▸ What you will do: Give back all of the data exactly. Leave nothing out.

----- Records for processing -----

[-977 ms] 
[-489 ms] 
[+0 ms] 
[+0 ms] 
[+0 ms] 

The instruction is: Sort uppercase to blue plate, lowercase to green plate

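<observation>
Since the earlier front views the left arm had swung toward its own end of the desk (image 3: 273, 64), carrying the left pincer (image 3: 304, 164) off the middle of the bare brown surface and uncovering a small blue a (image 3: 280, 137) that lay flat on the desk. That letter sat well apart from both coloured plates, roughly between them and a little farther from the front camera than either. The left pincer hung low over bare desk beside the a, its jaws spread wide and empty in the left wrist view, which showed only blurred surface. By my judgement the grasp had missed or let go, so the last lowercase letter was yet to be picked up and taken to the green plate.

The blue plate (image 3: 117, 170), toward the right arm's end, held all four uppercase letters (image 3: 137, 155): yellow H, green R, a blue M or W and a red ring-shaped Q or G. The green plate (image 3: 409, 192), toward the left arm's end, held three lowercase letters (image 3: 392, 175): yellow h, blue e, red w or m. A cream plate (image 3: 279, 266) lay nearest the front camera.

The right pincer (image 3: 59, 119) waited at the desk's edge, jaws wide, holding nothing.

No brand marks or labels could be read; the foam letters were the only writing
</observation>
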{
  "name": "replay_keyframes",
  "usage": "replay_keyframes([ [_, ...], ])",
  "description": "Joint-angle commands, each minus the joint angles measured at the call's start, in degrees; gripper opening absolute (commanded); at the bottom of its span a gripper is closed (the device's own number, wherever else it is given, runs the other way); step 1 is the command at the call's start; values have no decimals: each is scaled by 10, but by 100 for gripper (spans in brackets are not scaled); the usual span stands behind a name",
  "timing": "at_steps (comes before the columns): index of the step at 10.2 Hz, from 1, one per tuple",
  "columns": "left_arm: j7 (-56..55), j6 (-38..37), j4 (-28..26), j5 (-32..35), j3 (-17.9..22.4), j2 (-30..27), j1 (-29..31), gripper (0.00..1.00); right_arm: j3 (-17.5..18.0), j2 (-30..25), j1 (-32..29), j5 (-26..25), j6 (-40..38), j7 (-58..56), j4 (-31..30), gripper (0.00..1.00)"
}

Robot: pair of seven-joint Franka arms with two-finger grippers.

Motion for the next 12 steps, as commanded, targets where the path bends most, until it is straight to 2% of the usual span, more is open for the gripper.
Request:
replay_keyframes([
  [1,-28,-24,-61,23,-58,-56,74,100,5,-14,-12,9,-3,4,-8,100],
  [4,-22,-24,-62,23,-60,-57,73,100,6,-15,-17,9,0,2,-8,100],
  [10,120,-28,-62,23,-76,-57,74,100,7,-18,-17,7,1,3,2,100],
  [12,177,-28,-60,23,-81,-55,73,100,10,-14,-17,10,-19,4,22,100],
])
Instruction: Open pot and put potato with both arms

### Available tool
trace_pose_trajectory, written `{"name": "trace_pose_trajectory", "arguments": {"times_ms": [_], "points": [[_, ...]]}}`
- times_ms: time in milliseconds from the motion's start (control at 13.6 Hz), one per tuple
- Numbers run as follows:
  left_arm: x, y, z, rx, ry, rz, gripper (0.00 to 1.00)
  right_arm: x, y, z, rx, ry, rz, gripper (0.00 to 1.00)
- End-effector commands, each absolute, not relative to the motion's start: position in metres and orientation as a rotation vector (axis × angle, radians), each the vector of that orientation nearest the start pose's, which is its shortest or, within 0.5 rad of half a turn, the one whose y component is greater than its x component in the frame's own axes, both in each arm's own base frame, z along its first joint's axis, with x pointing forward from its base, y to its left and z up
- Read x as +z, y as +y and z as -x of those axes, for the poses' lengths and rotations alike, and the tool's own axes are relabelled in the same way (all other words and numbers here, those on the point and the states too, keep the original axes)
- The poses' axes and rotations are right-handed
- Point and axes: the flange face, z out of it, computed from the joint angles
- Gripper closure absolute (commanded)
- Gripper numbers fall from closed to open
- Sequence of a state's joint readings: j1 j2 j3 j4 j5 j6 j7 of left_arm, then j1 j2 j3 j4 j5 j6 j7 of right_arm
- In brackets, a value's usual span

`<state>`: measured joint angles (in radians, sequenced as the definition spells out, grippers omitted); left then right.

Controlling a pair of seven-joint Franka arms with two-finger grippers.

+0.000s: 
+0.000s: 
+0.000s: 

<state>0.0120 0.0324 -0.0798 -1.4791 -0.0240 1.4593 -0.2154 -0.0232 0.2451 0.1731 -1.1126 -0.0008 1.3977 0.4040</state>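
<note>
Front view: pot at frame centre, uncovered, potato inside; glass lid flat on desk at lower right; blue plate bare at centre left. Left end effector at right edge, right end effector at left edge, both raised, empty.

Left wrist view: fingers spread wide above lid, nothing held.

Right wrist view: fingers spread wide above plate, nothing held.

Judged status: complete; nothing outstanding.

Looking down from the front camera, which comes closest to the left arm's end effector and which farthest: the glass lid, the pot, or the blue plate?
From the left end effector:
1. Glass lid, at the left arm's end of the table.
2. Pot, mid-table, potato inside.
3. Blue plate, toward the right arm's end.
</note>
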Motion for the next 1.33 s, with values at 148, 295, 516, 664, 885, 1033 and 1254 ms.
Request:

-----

▸ Answer section:
[-977 ms] 
[-489 ms] 
[+0 ms] 
[+0 ms] 
[+0 ms] 

The instruction is: Sort uppercase to blue plate, lowercase to green plate

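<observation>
Since the earlier front views the left arm had swung toward its own end of the desk (image 3: 273, 64), carrying the left pincer (image 3: 304, 164) off the middle of the bare brown surface and uncovering a small blue a (image 3: 280, 137) that lay flat on the desk. That letter sat well apart from both coloured plates, roughly between them and a little farther from the front camera than either. The left pincer hung low over bare desk beside the a, its jaws spread wide and empty in the left wrist view, which showed only blurred surface. By my judgement the grasp had missed or let go, so the last lowercase letter was yet to be picked up and taken to the green plate.

The blue plate (image 3: 117, 170), toward the right arm's end, held all four uppercase letters (image 3: 137, 155): yellow H, green R, a blue M or W and a red ring-shaped Q or G. The green plate (image 3: 409, 192), toward the left arm's end, held three lowercase letters (image 3: 392, 175): yellow h, blue e, red w or m. A cream plate (image 3: 279, 266) lay nearest the front camera.

The right pincer (image 3: 59, 119) waited at the desk's edge, jaws wide, holding nothing.

No brand marks or labels could be read; the foam letters were the only writing
</observation>
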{
  "name": "replay_keyframes",
  "usage": "replay_keyframes([ [_, ...], ])",
  "description": "Joint-angle commands, each minus the joint angles measured at the call's start, in degrees; gripper opening absolute (commanded); at the bottom of its span a gripper is closed (the device's own number, wherever else it is given, runs the other way); step 1 is the command at the call's start; values have no decimals: each is scaled by 10, but by 100 for gripper (spans in brackets are not scaled); the usual span stands behind a name",
  "timing": "at_steps (comes before the columns): index of the step at 10.2 Hz, from 1, one per tuple",
  "columns": "left_arm: j7 (-56..55), j6 (-38..37), j4 (-28..26), j5 (-32..35), j3 (-17.9..22.4), j2 (-30..27), j1 (-29..31), gripper (0.00..1.00); right_arm: j3 (-17.5..18.0), j2 (-30..25), j1 (-32..29), j5 (-26..25), j6 (-40..38), j7 (-58..56), j4 (-31..30), gripper (0.00..1.00)"
}

Robot: pair of seven-joint Franka arms with two-finger grippers.

Motion for the next 12 steps, as commanded, targets where the path bends most, until it is straight to 2% of the usual span, more is open for the gripper.
Request:
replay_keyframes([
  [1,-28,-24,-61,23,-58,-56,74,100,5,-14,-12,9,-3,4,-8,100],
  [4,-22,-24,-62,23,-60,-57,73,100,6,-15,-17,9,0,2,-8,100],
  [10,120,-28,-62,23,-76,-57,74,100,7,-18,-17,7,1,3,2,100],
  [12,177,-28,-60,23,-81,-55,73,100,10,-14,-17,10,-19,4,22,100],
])
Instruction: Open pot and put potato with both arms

### Available tool
trace_pose_trajectory, written `{"name": "trace_pose_trajectory", "arguments": {"times_ms": [_], "points": [[_, ...]]}}`
- times_ms: time in milliseconds from the motion's start (control at 13.6 Hz), one per tuple
- Numbers run as follows:
  left_arm: x, y, z, rx, ry, rz, gripper (0.00 to 1.00)
  right_arm: x, y, z, rx, ry, rz, gripper (0.00 to 1.00)
- End-effector commands, each absolute, not relative to the motion's start: position in metres and orientation as a rotation vector (axis × angle, radians), each the vector of that orientation nearest the start pose's, which is its shortest or, within 0.5 rad of half a turn, the one whose y component is greater than its x component in the frame's own axes, both in each arm's own base frame, z along its first joint's axis, with x pointing forward from its base, y to its left and z up
- Read x as +z, y as +y and z as -x of those axes, for the poses' lengths and rotations alike, and the tool's own axes are relabelled in the same way (all other words and numbers here, those on the point and the states too, keep the original axes)
- The poses' axes and rotations are right-handed
- Point and axes: the flange face, z out of it, computed from the joint angles
- Gripper closure absolute (commanded)
- Gripper numbers fall from closed to open
- Sequence of a state's joint readings: j1 j2 j3 j4 j5 j6 j7 of left_arm, then j1 j2 j3 j4 j5 j6 j7 of right_arm
- In brackets, a value's usual span

`<state>`: measured joint angles (in radians, sequenced as the definition spells out, grippers omitted); left then right.

Controlling a pair of seven-joint Franka arms with two-finger grippers.

+0.000s: 
+0.000s: 
+0.000s: 

<state>0.0120 0.0324 -0.0798 -1.4791 -0.0240 1.4593 -0.2154 -0.0232 0.2451 0.1731 -1.1126 -0.0008 1.3977 0.4040</state>
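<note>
Front view: pot at frame centre, uncovered, potato inside; glass lid flat on desk at lower right; blue plate bare at centre left. Left end effector at right edge, right end effector at left edge, both raised, empty.

Left wrist view: fingers spread wide above lid, nothing held.

Right wrist view: fingers spread wide above plate, nothing held.

Judged status: complete; nothing outstanding.

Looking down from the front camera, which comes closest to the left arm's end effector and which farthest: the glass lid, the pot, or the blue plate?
From the left end effector:
1. Glass lid, at the left arm's end of the table.
2. Pot, mid-table, potato inside.
3. Blue plate, toward the right arm's end.
</note>
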Motion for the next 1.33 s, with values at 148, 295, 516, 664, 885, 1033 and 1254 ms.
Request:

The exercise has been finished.